**Required action:** What you return has to match the listing below line for line.
※ ※ ※
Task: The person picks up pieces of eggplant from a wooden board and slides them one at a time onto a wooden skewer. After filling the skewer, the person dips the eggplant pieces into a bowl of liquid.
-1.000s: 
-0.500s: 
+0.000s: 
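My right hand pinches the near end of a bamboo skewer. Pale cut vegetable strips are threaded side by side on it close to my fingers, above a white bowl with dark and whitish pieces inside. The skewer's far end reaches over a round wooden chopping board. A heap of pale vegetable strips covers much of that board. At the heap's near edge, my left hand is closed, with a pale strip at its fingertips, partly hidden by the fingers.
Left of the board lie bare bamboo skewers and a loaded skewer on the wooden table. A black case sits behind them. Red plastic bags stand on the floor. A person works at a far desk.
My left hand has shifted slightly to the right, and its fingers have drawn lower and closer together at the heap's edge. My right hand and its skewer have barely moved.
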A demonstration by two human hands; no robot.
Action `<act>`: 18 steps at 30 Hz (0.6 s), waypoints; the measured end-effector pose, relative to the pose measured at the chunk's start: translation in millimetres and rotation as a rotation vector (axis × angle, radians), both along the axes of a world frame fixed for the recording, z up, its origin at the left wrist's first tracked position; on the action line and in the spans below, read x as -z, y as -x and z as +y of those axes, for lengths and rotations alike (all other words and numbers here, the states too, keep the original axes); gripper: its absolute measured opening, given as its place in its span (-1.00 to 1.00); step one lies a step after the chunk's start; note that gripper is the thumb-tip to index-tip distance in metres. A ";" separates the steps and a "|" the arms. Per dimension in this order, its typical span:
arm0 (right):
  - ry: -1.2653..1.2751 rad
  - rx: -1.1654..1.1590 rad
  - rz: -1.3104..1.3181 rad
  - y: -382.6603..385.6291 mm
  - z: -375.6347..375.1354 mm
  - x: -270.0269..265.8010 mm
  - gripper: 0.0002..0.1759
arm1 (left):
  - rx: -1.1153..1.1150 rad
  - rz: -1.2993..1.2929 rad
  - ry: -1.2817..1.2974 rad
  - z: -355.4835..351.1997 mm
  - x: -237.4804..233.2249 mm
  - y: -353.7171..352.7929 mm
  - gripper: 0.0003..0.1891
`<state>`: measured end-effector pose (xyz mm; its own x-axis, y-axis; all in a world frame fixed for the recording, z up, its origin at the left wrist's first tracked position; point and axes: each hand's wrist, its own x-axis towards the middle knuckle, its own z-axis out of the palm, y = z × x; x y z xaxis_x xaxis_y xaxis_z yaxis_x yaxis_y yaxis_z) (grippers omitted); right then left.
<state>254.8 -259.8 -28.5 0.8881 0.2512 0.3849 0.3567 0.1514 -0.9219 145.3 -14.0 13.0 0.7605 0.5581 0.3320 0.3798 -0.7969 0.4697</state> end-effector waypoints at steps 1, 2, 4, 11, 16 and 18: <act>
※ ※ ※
**Response:**
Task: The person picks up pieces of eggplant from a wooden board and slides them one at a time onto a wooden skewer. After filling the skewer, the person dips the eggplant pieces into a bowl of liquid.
-1.000s: 
-0.500s: 
+0.000s: 
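My right hand pinches the near end of a bamboo skewer. Pale cut vegetable strips are threaded side by side on it close to my fingers, above a white bowl with dark and whitish pieces inside. The skewer's far end reaches over a round wooden chopping board. A heap of pale vegetable strips covers much of that board. At the heap's near edge, my left hand is closed, with a pale strip at its fingertips, partly hidden by the fingers.
Left of the board lie bare bamboo skewers and a loaded skewer on the wooden table. A black case sits behind them. Red plastic bags stand on the floor. A person works at a far desk.
My left hand has shifted slightly to the right, and its fingers have drawn lower and closer together at the heap's edge. My right hand and its skewer have barely moved.
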A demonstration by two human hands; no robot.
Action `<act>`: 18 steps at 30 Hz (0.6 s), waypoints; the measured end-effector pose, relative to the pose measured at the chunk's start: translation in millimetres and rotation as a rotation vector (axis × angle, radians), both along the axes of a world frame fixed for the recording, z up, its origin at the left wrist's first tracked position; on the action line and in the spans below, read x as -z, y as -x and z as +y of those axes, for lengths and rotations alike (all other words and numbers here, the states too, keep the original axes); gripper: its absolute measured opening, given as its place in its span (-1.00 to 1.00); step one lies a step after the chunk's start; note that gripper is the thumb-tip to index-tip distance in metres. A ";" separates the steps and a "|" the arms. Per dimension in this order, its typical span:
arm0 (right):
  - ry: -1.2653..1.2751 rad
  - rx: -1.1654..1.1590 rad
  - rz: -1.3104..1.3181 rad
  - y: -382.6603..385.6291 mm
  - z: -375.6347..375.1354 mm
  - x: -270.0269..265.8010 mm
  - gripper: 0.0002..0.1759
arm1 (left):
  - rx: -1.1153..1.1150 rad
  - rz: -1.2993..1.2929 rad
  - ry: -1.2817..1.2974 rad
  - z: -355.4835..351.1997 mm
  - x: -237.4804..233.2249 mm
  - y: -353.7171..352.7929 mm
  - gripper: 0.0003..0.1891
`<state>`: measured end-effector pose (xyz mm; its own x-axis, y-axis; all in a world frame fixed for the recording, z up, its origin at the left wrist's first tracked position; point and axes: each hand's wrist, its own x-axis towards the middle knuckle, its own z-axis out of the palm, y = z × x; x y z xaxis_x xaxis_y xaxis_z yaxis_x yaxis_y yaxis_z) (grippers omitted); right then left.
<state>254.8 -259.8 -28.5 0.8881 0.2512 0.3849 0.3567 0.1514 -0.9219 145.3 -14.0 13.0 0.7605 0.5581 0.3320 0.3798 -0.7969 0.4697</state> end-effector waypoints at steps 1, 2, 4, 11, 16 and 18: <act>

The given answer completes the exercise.